Con riguardo al rilievo disciplinare dell'assenza presso il domicilio del lavoratore in malattia durante le fasce di reperibilità, l'orientamento della giurisprudenza non è univoco.
Una parte di essa, infatti, ritiene rilevante di per sé l'assenza ingiustificata durante la reperibilità, dando rilievo all'interesse del datore di lavoro a ricevere la prestazione e dunque a controllare l'effettiva sussistenza della causa impeditiva.
“La permanenza presso il proprio domicilio durante le fasce orarie previste per le visite mediche domiciliari di controllo costituisce, non già un onere, bensì un obbligo per il lavoratore ammalato, in quanto l'assenza, rendendo di fatto impossibile il controllo in ordine alla sussistenza della malattia integra un inadempimento, sia nei confronti dell'istituto previdenziale, sia nei confronti del datore di lavoro” (Cass. n. 64/2017; in senso conforme, Tribunale di Modena n. 469/2021).
Altra parte della giurisprudenza ritiene, invece, che detta irreperibilità comporti “esclusivamente, ai sensi dell'art. 5, comma 12, d.l. 463/83, la decadenza dal trattamento economico di malattia in mancanza di altri elementi idonei a configurare un'assenza ingiustificata dal lavoro” (Tribunale di Bergamo del 7 aprile 2011).

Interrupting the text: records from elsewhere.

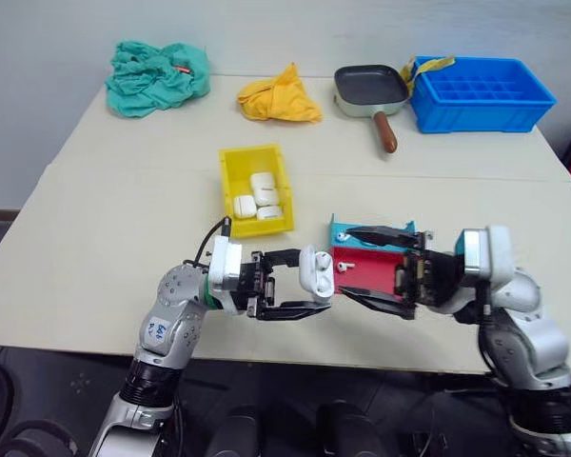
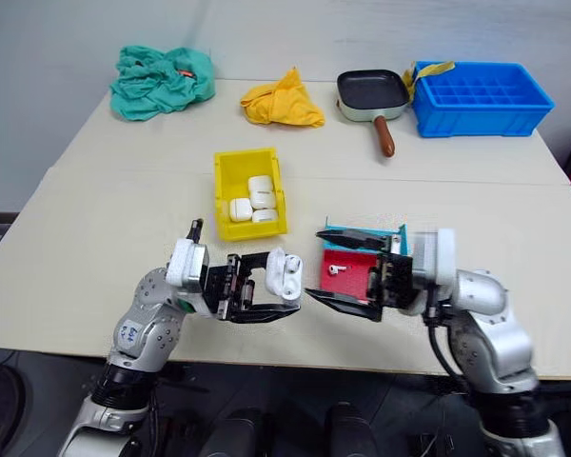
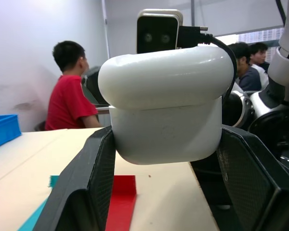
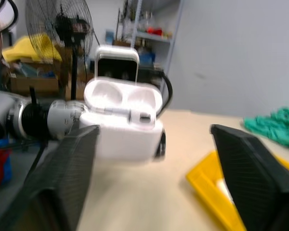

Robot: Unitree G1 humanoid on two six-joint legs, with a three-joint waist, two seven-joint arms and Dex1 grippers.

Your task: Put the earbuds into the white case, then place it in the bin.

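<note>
- The case (image 1: pixel 316 273) sits low in the frame, just left of centre, held off the table (image 1: pixel 124 190) with its lid flipped open.
- Left gripper (image 1: pixel 300 283) is clamped on the case, one black finger on each side of the body; the left wrist view shows the case (image 3: pixel 166 103) wedged between both pads.
- Right gripper (image 1: pixel 362 264) stands just right of the case, apart from it, jaws spread wide and holding nothing. Its wrist view shows the open lid and the two earbud wells facing it.
- One earbud (image 1: pixel 343 266) lies in the red tray (image 1: pixel 371 271), low and right of centre, between the spread fingers of the right gripper. A teal tray (image 1: pixel 341 231) lies against the red one.
- A second earbud (image 1: pixel 341 160) lies on the bare table above the trays, centre of frame.
- The bin (image 1: pixel 255 189) stands just above the held case, slightly left of centre. It holds three other white cases (image 1: pixel 264 187).
- Along the upper edge of the table: a green cloth (image 1: pixel 157 74) at upper left, a yellow cloth (image 1: pixel 280 96) at upper centre, a pan (image 1: pixel 371 86) to its right, and a blue crate (image 1: pixel 481 92) at upper right.
- People sit in the background of the left wrist view, one in a red shirt (image 3: pixel 67 103).
</note>
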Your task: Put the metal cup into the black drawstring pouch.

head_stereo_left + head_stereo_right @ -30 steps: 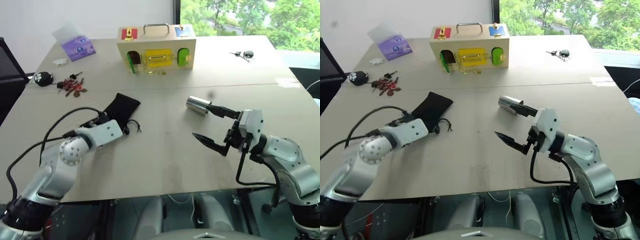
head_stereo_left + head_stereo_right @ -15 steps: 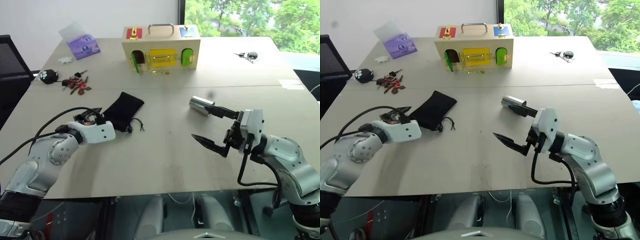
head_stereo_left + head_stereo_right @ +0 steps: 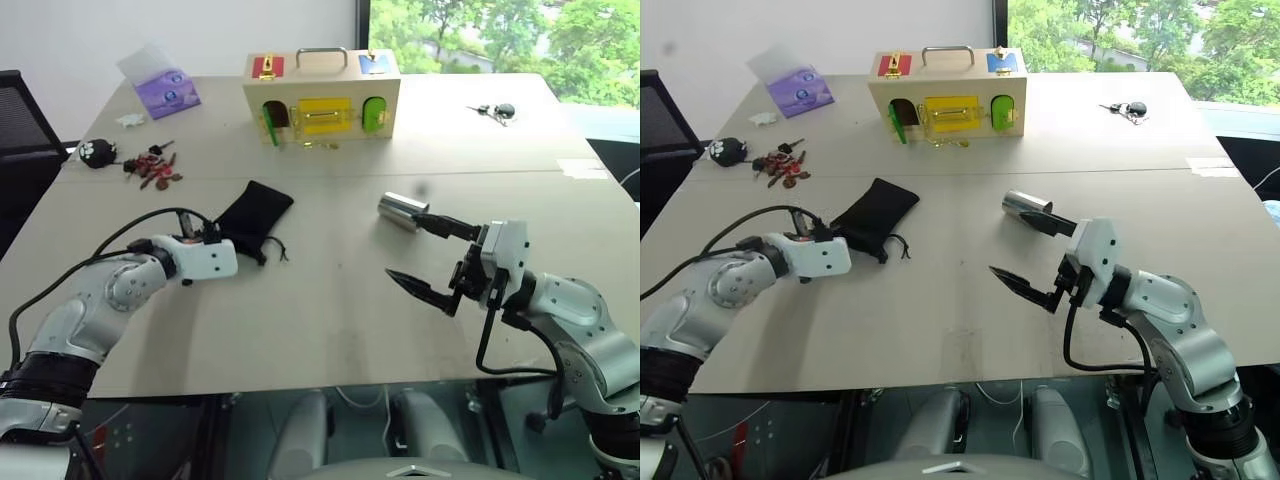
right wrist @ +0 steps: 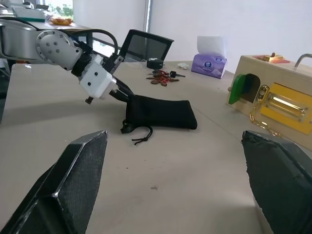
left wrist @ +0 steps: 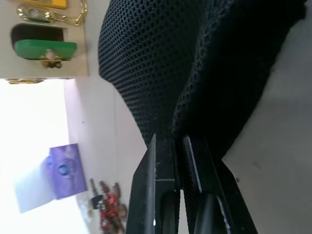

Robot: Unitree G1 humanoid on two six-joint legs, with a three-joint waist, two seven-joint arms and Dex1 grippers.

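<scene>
We're over a pale wooden table (image 3: 330, 300), white wall behind at upper left, a window with green trees at upper right, and a black chair (image 3: 20, 125) at the left edge.

Starting at far left: a purple tissue pack (image 3: 160, 90) near the upper left corner, and below it a black paw-print keychain (image 3: 97, 152) beside a scatter of reddish keys (image 3: 152, 170).

At centre left, the left gripper (image 5: 178, 141) has its two fingers pressed together on a fold of the pouch (image 3: 252, 215) at the mouth end. In the left wrist view we see the mesh cloth bunched right at the fingertips. The pouch lies flat, slanting up toward the box, its cords (image 3: 272, 250) trailing loose on the table. Nothing is in it that we can see.

Top centre stands a wooden box (image 3: 322, 95) with a metal handle, yellow panel and green doors.

Right of centre, the cup (image 3: 400, 212) lies on its side on the table, well apart from the pouch.

The right gripper (image 3: 428, 258) hangs wide open and empty, its upper finger tip just beside the cup.

Upper right, a small key bunch (image 3: 492, 111) sits alone.
</scene>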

In quest'ultima prospettiva si pone anche la pronuncia in commento che, anzi, si dimostra particolarmente garantista nei confronti del lavoratore irreperibile, tanto da affermare che “l'obbligo di cooperazione non può essere esteso fino a ricomprendere il divieto per il lavoratore medesimo di astenersi dal compiere qualsiasi atto del vivere quotidiano, normalmente compiuto all'interno delle mura domestiche” e tanto da escludere che la condotta, pur ostativa del controllo ma svolta tra le mura domestiche, possa essere equiparata ad assenza.
Con riferimento, invece, al profilo probatorio, seppur in sede di legittimità sia preclusa la diversa valutazione delle risultanze istruttorie, il caso in esame pone evidenti criticità con riguardo all'assolvimento dell'onere della prova, gravante sul lavoratore, della sua presenza presso il domicilio nelle fasce di reperibilità e, in particolare, al momento del tentativo di accesso da parte del medico fiscale.
È opportuno, infine, evidenziare che nei casi in cui la giurisprudenza ha riconosciuto il rilievo disciplinare dell'irreperibilità, ha anche ammesso il recesso datoriale (ex multis, Cass. n. 24681/2016).
L'eventuale adozione della sanzione espulsiva, infatti, “non presuppone necessariamente l'esistenza di una specifica previsione di tale mancanza nel codice disciplinare applicabile, atteso che la predisposizione di una normativa secondaria è richiesta solo per l'esercizio del potere disciplinare con l'adozione di misure conservative, mentre il potere di recedere dal rapporto per giusta causa o giustificato motivo deriva direttamente dalla legge” (Cass. n. 3915/1996).
Il recesso, tuttavia, deve essere sempre valutato tenendo conto del principio di proporzionalità della sanzione disciplinare rispetto al comportamento complessivamente tenuto dal lavoratore.